Each line that has the string "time" must be copied from the records below.

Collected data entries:

[Start of Attachment]

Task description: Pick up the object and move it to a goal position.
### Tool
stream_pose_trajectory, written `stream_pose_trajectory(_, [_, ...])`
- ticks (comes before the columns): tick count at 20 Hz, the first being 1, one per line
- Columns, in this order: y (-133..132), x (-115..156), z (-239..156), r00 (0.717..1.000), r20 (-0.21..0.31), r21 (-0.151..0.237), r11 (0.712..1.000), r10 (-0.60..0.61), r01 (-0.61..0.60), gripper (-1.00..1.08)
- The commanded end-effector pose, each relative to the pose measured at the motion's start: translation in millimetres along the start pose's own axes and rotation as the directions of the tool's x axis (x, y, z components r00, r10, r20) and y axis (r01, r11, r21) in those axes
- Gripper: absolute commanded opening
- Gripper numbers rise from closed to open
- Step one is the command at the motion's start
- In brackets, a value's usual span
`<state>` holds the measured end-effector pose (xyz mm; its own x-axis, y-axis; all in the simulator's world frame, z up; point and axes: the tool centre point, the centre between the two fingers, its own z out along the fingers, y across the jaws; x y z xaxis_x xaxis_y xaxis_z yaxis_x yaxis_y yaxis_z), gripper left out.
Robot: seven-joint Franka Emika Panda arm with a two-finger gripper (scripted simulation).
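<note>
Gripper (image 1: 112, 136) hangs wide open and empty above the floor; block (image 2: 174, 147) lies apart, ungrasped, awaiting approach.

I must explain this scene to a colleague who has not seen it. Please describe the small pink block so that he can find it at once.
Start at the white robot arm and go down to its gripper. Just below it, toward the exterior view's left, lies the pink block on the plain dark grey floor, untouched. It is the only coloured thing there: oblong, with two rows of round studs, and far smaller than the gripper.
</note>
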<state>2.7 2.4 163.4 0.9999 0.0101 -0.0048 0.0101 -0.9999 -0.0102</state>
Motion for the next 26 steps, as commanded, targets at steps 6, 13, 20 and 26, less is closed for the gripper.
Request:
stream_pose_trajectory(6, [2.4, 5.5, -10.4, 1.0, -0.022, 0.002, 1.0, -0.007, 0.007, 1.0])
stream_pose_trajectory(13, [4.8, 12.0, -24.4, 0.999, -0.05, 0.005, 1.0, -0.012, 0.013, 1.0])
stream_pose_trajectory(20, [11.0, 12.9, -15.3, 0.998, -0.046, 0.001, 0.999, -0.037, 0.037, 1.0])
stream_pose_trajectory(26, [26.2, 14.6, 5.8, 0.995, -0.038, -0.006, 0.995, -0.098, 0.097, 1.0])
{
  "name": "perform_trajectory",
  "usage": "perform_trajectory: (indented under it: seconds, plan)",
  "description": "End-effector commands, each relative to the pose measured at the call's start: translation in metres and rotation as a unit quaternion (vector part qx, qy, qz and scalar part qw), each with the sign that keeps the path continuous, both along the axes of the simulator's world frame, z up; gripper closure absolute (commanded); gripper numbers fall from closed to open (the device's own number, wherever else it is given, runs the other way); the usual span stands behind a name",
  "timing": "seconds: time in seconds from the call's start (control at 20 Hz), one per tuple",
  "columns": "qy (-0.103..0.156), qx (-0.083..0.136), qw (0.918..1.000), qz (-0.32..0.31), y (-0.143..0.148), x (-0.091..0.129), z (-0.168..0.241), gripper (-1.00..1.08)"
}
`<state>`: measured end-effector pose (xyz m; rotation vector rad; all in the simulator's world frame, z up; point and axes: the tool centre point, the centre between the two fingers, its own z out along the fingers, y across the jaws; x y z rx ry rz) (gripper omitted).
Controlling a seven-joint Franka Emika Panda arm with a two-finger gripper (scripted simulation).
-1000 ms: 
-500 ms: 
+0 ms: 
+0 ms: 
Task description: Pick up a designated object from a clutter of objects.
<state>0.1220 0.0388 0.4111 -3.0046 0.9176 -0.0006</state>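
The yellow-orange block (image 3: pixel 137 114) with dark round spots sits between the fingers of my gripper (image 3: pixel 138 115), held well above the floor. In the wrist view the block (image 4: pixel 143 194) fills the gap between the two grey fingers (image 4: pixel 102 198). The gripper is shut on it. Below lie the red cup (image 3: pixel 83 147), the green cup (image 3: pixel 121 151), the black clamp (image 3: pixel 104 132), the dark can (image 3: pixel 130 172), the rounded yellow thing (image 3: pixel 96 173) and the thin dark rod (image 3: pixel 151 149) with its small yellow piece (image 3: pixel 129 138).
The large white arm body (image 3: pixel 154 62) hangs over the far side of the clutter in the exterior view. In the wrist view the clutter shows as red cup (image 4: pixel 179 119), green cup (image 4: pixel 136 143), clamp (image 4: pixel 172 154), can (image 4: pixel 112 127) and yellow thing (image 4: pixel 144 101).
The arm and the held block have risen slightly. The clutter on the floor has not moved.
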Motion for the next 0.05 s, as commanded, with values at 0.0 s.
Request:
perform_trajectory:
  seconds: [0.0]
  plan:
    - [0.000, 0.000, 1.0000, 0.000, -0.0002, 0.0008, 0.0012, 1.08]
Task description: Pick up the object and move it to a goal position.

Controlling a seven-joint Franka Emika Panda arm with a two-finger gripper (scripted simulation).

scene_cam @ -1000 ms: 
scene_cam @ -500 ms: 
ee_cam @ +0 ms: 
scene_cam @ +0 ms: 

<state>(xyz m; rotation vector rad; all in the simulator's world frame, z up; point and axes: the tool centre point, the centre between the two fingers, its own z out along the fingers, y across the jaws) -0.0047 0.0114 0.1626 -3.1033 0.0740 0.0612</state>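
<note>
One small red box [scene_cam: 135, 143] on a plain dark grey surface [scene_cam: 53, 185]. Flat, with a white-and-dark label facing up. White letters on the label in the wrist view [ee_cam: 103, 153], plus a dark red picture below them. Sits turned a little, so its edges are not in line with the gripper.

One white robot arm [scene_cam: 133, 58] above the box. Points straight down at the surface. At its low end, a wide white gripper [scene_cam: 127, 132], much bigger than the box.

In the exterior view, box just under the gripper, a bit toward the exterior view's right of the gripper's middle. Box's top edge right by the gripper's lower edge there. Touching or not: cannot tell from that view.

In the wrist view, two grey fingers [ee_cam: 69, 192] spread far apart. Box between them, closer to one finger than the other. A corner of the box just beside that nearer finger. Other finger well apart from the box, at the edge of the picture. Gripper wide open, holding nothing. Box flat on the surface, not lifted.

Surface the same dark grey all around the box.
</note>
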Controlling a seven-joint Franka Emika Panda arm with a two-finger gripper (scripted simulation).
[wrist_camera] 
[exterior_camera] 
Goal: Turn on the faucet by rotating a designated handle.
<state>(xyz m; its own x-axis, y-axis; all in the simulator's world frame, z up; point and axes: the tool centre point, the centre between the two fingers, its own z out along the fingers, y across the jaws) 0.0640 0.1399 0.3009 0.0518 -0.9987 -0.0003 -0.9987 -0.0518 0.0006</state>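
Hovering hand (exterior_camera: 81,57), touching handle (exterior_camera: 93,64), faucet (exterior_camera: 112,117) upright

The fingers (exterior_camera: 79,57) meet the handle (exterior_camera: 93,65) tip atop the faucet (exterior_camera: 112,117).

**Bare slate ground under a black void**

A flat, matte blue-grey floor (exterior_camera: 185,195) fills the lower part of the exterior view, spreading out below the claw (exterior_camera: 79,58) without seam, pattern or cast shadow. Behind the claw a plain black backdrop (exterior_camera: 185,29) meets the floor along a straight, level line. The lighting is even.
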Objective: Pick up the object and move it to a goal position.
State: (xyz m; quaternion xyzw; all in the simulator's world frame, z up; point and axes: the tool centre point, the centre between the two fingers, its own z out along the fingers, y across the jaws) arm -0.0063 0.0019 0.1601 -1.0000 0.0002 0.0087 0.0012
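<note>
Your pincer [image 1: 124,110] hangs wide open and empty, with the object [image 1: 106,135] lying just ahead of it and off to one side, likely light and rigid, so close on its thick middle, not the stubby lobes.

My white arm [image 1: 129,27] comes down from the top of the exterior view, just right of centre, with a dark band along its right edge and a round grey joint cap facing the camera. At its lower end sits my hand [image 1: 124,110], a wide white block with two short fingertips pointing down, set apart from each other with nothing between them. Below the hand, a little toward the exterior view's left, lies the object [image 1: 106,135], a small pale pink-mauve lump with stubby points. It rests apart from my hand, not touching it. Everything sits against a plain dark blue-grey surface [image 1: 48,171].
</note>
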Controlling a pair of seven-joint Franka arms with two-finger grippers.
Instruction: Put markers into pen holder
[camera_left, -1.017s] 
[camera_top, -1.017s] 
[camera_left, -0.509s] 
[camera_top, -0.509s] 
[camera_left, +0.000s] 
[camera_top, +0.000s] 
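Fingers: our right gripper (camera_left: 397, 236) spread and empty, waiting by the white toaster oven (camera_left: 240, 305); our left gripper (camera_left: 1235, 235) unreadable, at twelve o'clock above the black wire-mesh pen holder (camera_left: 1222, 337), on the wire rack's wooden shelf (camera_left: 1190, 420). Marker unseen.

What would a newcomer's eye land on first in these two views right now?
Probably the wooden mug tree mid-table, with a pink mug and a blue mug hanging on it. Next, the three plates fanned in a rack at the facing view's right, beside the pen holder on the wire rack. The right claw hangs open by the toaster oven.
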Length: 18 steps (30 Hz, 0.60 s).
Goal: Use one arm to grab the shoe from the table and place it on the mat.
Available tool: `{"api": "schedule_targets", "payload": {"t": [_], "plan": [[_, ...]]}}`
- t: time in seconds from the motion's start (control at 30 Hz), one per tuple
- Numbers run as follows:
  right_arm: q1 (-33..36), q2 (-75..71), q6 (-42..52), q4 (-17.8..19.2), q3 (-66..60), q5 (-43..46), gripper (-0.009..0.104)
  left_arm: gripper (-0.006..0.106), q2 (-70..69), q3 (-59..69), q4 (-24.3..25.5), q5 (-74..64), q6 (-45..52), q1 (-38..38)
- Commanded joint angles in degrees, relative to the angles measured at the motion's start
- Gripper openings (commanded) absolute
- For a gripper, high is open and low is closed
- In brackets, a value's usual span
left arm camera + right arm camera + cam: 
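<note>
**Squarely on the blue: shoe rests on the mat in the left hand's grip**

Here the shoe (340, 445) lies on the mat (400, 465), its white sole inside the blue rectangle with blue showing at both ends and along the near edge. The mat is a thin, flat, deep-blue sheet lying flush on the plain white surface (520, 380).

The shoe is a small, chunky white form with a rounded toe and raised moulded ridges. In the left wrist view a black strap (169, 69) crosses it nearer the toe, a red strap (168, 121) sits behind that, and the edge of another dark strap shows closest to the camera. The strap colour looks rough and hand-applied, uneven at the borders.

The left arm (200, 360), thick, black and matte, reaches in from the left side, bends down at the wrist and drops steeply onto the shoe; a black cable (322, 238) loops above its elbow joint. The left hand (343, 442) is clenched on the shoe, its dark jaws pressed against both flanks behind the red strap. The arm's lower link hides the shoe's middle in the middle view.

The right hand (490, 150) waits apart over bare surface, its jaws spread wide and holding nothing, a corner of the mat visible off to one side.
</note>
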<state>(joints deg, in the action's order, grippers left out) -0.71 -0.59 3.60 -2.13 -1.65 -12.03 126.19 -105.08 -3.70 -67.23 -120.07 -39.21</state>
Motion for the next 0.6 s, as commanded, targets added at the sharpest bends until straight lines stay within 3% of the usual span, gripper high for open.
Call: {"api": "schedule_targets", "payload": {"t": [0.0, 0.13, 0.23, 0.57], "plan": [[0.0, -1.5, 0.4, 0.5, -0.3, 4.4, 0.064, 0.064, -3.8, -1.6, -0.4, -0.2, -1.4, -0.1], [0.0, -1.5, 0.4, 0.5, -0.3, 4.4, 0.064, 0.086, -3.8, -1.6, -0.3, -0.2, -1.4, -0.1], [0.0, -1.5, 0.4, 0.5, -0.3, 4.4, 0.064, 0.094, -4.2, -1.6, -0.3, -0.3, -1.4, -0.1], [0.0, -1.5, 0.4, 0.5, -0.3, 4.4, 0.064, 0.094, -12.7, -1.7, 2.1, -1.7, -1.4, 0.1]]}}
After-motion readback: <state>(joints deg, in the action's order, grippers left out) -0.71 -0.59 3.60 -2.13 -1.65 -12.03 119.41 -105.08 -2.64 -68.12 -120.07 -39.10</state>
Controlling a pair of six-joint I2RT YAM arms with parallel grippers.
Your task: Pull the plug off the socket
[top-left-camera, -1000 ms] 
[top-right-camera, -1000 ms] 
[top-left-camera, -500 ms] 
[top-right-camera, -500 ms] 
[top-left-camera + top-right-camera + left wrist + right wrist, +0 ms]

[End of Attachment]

TASK RESULT
  "timing": "seconds: time in seconds from the call's start (control at 20 Hz), one per tuple",
- t: time in seconds from the motion's start (control at 30 Hz), one per tuple

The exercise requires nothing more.